Find each line below containing the word "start" and copy it.

**DATA SECTION**.
____
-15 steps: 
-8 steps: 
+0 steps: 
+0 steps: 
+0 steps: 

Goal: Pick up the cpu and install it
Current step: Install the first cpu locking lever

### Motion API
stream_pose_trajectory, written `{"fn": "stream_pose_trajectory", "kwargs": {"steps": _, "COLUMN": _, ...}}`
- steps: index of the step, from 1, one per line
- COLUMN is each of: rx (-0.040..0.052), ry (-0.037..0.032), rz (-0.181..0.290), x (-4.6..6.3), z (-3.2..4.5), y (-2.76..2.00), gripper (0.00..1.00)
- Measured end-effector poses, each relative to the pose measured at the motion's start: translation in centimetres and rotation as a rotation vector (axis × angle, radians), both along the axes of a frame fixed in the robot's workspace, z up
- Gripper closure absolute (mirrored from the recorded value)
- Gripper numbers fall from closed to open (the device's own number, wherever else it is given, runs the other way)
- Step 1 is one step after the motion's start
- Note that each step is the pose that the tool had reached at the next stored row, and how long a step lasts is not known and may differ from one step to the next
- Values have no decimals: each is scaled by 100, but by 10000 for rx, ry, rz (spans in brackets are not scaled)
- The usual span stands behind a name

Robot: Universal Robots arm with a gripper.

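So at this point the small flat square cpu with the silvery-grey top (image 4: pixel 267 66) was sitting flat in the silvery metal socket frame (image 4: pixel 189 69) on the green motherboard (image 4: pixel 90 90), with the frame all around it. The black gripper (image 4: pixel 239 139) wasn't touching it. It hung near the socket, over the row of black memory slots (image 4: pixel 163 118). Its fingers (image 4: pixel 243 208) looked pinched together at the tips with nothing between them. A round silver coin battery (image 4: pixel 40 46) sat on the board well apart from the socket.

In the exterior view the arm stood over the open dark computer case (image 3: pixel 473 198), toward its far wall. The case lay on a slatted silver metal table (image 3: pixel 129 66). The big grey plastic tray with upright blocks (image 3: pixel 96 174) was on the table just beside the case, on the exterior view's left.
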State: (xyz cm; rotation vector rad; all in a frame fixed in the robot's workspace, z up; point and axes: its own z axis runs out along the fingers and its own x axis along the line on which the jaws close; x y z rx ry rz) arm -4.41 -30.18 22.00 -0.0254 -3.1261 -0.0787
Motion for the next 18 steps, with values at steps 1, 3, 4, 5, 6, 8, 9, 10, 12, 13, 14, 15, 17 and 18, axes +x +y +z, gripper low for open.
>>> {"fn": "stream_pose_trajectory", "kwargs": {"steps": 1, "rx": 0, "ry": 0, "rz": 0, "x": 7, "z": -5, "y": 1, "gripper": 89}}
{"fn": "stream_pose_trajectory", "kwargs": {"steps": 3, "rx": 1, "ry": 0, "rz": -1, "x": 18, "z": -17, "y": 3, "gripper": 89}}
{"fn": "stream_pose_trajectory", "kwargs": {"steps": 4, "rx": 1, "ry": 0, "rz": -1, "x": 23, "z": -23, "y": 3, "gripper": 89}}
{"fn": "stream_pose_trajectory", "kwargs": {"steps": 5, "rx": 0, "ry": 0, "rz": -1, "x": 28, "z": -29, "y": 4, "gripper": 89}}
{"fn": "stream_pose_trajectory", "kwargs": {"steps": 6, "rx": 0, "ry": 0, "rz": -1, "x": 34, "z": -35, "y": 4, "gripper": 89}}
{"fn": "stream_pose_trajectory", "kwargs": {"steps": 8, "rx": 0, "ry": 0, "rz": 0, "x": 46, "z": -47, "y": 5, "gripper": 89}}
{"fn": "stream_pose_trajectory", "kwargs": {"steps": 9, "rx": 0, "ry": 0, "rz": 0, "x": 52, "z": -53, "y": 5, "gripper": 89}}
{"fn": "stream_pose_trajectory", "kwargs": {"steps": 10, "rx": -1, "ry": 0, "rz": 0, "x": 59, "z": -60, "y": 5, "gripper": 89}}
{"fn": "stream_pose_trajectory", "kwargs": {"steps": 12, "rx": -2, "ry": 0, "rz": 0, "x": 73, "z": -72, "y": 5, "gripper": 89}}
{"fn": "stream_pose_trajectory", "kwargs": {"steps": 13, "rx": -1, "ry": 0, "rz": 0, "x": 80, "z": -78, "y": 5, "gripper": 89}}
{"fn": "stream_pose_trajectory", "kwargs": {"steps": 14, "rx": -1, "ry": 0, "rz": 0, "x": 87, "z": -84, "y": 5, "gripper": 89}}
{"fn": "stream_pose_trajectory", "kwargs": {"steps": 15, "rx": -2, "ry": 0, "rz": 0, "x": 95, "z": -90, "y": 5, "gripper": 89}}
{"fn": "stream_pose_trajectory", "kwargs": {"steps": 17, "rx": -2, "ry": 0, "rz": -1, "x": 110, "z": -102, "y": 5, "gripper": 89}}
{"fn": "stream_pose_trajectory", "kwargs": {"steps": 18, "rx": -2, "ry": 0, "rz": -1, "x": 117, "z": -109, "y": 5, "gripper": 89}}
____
**SOLUTION TO THIS EXERCISE**.
- Measured end-effector poses, each relative to the pose measured at the motion's start: translation in centimetres and rotation as a rotation vector (axis × angle, radians), both along the axes of a frame fixed in the robot's workspace, z up
- Step 1 is one step after the motion's start

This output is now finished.